To stay self-contained and offline, this example *generates* a small PDF with a
pure-Python writer (fpdf2), then extracts it with kaos-pdf — no committed binary,
no network. With a real document, just point `parse_pdf` at its path.

Run it:

    uv run examples/pdf-extract.py
"""

from __future__ import annotations

import tempfile
from pathlib import Path

import kaos_content as kc
import kaos_pdf as kp
from fpdf import FPDF


def make_pdf(path: Path) -> None:
    pdf = FPDF()
    pdf.add_page()
    pdf.set_font("Helvetica", style="B", size=16)
    pdf.cell(0, 10, "Engagement Memo")
    pdf.ln(14)
    pdf.set_font("Helvetica", size=11)
    pdf.multi_cell(
        0,
        8,
        "The retainer is twenty thousand dollars. Fees are billed monthly "
        "against the retainer.

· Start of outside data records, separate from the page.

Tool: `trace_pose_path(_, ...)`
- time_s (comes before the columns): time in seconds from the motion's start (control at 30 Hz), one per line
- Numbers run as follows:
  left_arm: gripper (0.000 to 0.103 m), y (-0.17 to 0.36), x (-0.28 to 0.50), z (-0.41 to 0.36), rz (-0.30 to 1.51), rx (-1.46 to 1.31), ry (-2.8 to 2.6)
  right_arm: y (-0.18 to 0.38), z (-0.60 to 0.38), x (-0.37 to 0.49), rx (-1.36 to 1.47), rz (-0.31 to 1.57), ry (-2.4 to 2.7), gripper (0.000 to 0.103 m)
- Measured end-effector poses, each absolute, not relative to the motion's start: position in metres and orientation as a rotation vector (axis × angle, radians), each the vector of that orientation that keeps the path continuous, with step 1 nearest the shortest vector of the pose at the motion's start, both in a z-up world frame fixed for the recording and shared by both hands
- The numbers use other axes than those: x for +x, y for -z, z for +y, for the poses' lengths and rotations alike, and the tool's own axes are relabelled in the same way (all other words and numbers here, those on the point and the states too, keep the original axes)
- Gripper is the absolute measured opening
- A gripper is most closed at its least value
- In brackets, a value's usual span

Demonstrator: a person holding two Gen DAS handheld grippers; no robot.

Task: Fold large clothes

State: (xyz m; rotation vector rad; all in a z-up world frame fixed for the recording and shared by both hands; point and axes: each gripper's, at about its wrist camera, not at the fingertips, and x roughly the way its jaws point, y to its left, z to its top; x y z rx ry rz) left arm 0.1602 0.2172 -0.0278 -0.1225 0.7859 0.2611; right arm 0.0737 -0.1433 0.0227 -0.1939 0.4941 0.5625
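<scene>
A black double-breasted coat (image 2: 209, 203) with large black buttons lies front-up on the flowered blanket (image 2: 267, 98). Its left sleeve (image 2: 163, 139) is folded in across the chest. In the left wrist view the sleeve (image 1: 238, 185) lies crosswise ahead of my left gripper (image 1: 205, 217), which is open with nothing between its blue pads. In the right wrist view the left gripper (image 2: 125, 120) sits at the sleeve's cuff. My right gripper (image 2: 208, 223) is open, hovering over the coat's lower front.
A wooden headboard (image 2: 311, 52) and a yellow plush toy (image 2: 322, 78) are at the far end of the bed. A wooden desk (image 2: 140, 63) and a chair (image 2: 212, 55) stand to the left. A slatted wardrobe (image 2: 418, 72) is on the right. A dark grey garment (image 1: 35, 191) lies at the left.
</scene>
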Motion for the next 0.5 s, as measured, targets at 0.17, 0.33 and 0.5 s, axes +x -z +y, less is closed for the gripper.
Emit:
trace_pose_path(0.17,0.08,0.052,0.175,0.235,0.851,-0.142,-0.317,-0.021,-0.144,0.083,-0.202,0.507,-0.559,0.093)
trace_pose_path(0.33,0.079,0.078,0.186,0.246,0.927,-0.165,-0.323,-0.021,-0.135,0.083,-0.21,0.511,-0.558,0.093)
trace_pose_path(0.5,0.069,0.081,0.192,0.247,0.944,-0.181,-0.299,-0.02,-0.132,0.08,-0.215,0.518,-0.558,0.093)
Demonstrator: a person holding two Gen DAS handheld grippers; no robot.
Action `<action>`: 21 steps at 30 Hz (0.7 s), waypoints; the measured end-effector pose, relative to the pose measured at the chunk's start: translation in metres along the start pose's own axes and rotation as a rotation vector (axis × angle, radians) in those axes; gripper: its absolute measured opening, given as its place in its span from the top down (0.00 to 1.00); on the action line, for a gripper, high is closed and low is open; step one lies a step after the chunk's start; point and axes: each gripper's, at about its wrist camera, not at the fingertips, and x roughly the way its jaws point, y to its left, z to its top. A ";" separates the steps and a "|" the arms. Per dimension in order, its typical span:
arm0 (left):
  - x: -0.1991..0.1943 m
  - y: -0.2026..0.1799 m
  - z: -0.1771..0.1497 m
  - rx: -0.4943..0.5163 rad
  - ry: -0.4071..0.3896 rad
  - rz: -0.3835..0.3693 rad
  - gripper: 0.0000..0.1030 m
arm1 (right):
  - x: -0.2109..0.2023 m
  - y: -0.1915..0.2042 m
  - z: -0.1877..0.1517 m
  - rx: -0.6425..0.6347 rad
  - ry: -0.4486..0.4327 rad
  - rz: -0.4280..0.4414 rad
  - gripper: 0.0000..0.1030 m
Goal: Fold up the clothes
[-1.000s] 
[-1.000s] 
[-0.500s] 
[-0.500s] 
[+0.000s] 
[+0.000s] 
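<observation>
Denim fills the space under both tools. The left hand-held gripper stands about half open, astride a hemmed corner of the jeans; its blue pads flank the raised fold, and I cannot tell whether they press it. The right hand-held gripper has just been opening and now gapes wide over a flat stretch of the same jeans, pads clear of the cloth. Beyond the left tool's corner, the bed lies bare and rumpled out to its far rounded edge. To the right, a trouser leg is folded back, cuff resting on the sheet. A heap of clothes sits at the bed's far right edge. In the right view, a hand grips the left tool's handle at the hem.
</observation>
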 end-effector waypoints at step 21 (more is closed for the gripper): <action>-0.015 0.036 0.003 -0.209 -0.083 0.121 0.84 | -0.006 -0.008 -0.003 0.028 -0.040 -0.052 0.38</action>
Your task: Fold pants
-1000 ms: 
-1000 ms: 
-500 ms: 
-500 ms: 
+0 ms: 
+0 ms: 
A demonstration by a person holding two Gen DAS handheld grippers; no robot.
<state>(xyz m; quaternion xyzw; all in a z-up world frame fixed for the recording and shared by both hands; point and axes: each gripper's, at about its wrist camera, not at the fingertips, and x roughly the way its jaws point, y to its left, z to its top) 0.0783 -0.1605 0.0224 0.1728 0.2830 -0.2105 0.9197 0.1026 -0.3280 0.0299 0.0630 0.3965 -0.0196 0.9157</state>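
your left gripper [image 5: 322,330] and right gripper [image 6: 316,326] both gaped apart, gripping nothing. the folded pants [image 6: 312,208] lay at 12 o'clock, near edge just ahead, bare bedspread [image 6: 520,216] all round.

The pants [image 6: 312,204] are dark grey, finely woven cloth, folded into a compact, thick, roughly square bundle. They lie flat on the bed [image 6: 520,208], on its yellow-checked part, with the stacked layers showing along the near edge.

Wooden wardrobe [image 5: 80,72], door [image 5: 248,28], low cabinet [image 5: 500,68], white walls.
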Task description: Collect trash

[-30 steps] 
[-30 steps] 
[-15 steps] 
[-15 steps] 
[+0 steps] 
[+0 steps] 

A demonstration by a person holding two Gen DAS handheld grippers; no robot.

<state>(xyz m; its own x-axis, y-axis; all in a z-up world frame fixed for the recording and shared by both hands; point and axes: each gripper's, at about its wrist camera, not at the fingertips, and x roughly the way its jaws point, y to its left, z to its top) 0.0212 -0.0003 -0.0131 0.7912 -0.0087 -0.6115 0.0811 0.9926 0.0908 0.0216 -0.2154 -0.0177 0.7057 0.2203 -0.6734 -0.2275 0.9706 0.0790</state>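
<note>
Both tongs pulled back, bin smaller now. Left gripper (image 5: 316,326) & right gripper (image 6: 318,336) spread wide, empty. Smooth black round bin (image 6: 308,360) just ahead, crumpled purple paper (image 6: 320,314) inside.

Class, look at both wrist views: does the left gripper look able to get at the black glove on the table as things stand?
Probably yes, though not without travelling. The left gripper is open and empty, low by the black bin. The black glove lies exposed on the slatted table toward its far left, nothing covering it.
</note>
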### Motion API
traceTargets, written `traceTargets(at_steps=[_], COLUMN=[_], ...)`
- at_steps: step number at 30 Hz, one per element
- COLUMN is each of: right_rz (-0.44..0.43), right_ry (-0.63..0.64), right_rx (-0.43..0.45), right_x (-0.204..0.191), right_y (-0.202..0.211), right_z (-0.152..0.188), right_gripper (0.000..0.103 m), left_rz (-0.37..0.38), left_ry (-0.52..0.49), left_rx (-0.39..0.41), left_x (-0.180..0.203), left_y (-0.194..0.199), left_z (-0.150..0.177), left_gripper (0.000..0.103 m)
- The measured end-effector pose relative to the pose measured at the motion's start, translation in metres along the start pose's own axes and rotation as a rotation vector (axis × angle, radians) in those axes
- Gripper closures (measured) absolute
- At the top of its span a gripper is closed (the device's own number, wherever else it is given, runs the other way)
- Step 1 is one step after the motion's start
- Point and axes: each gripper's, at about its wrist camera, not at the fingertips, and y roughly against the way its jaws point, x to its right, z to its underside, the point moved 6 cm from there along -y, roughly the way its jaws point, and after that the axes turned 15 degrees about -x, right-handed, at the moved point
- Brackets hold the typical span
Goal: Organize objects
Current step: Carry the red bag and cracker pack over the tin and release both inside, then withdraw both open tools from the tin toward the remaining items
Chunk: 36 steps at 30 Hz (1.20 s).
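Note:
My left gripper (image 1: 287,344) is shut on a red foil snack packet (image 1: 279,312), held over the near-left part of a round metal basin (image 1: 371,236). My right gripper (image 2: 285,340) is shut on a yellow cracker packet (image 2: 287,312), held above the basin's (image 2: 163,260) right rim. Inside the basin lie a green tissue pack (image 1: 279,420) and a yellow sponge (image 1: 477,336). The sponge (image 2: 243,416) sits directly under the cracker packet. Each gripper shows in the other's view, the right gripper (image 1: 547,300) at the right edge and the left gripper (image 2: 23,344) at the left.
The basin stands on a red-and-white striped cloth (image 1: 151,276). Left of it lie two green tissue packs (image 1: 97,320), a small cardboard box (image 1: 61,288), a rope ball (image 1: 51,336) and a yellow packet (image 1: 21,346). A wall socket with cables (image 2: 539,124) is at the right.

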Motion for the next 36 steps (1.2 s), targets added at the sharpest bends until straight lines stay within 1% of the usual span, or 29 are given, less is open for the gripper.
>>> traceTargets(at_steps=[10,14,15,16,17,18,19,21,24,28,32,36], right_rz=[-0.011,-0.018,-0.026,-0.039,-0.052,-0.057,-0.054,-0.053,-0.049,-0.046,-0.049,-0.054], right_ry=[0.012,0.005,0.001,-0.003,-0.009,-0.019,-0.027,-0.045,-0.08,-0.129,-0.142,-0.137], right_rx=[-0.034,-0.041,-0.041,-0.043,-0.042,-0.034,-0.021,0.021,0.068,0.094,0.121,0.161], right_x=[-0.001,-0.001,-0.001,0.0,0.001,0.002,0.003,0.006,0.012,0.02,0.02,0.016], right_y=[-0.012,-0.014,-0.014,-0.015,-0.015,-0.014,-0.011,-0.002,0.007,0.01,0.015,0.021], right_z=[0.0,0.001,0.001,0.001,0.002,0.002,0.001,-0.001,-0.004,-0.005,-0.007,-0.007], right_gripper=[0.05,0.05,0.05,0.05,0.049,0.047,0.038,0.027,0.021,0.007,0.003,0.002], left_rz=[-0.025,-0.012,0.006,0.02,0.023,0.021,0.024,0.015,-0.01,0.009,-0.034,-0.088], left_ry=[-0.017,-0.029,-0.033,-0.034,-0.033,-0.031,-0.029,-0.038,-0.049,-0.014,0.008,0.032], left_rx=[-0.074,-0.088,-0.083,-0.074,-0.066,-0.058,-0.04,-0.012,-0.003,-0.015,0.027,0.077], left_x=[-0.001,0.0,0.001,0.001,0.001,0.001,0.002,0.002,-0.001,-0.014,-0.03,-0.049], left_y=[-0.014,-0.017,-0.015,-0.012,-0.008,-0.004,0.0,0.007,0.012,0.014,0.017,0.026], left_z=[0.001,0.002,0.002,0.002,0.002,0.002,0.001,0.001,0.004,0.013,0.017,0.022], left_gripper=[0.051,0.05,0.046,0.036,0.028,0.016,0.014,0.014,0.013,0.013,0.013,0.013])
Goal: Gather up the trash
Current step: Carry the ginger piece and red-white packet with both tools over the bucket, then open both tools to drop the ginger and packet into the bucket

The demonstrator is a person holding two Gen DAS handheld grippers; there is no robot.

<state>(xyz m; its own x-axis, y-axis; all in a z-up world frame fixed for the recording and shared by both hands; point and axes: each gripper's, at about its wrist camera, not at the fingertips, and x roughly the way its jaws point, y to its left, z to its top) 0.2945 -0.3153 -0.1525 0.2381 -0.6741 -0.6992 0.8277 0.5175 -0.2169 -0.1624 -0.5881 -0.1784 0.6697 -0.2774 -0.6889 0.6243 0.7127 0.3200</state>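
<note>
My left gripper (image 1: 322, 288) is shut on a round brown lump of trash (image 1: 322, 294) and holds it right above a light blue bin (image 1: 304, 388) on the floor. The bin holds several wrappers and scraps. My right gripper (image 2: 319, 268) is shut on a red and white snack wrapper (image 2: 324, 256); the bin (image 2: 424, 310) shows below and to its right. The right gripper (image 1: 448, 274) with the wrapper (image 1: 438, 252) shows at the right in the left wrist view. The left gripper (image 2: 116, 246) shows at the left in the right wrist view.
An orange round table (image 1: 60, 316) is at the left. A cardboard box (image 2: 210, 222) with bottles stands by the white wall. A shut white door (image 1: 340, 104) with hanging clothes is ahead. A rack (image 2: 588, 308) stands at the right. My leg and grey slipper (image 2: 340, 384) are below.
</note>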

Unused amounts are refundable on termination.",
    )
    pdf.output(str(path))


def main() -> str:
    with tempfile.TemporaryDirectory() as d:
        path = Path(d) / "memo.pdf"
        make_pdf(path)
        print(f"generated {path.name} ({path.stat().st_size} bytes)")

        # Extract it to the content AST.
        doc = kp.parse_pdf(path)

    text = kc.serialize_text(doc)
    print("--- extracted text ---")
    print(text.strip())
    return text


if __name__ == "__main__":
    text = main()
    assert "retainer is twenty thousand dollars" in text
    assert "billed monthly" in text

Notes

parse_pdf returns a ContentDocument — the same shape kaos-office, kaos-web, and kaos-tabular produce.
It has rich options: detect_headings, extract_tables, pages=[...] for a subset, and ocr= modes for scanned documents (with [nlp]/OCR engines).
Other kaos-pdf surfaces: search, outline, render (page → PNG), info/metadata, and page classification (text vs. scanned).
PDFium runs under a global lock for thread-safety; extraction is offloaded to a thread pool for async callers.